* INSTRUCTIONS TO FOLLOW *
Once the pictures are set aside, repeat all of the data below exactly.
# # # # #
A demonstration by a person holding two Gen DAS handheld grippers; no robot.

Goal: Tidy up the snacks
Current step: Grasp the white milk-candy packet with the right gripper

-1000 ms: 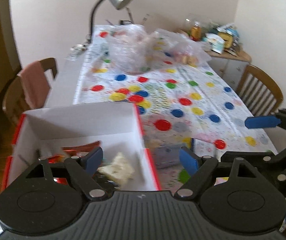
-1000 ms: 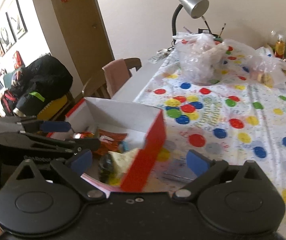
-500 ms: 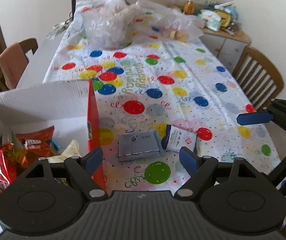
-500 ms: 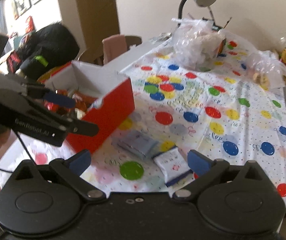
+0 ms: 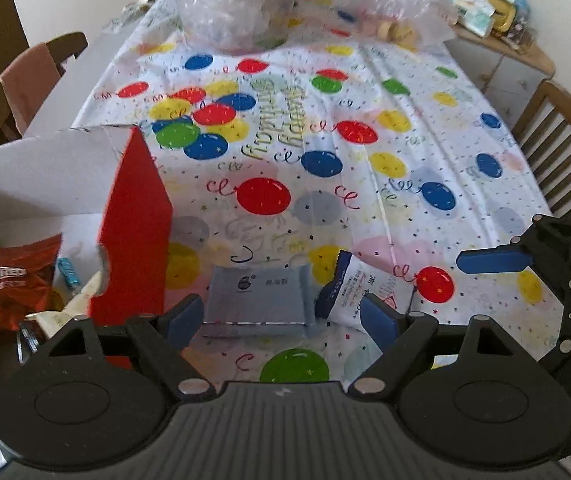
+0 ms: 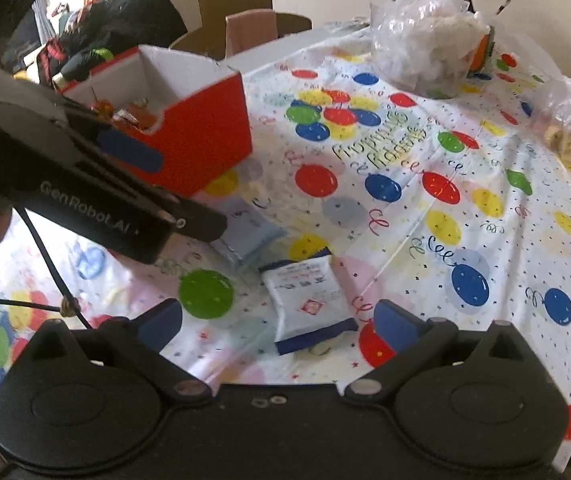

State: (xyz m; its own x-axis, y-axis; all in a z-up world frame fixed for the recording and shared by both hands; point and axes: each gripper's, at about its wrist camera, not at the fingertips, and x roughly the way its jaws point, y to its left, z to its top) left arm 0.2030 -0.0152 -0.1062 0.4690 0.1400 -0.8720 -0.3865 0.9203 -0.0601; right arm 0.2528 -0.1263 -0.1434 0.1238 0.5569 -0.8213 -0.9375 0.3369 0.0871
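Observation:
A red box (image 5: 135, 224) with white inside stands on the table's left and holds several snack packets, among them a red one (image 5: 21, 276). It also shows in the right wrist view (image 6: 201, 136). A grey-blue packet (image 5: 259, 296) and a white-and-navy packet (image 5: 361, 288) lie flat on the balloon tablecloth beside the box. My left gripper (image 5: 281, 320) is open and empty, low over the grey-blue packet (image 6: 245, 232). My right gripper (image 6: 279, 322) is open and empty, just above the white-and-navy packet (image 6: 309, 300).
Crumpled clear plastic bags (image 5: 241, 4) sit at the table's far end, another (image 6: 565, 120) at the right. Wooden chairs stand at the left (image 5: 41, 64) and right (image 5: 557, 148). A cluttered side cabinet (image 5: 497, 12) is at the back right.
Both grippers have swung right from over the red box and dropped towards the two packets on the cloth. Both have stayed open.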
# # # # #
* EXPECTED ANSWER *
A demonstration by a person holding two Gen DAS handheld grippers; no robot.

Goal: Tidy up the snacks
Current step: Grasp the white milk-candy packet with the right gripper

-1000 ms: 
-1000 ms: 
-500 ms: 
-500 ms: 
+0 ms: 
+0 ms: 

State: (xyz m; its own x-axis, y-axis; all in a z-up world frame fixed for the recording and shared by both hands; point and axes: each gripper's, at about its wrist camera, not at the fingertips, and x roughly the way its jaws point, y to its left, z to its top) left arm 0.2030 -0.0152 -0.1062 0.4690 0.1400 -0.8720 -0.3865 0.9203 -0.0601; right arm 0.2528 -0.1263 -0.1434 0.1238 0.5569 -0.8213 -0.9375 0.3369 0.0871
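Observation:
A red box (image 5: 135, 224) with white inside stands on the table's left and holds several snack packets, among them a red one (image 5: 21, 276). It also shows in the right wrist view (image 6: 201, 136). A grey-blue packet (image 5: 259, 296) and a white-and-navy packet (image 5: 361, 288) lie flat on the balloon tablecloth beside the box. My left gripper (image 5: 281, 320) is open and empty, low over the grey-blue packet (image 6: 245, 232). My right gripper (image 6: 279, 322) is open and empty, just above the white-and-navy packet (image 6: 309, 300).
Crumpled clear plastic bags (image 5: 241, 4) sit at the table's far end, another (image 6: 565, 120) at the right. Wooden chairs stand at the left (image 5: 41, 64) and right (image 5: 557, 148). A cluttered side cabinet (image 5: 497, 12) is at the back right.
Both grippers have swung right from over the red box and dropped towards the two packets on the cloth. Both have stayed open.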

That concludes the answer.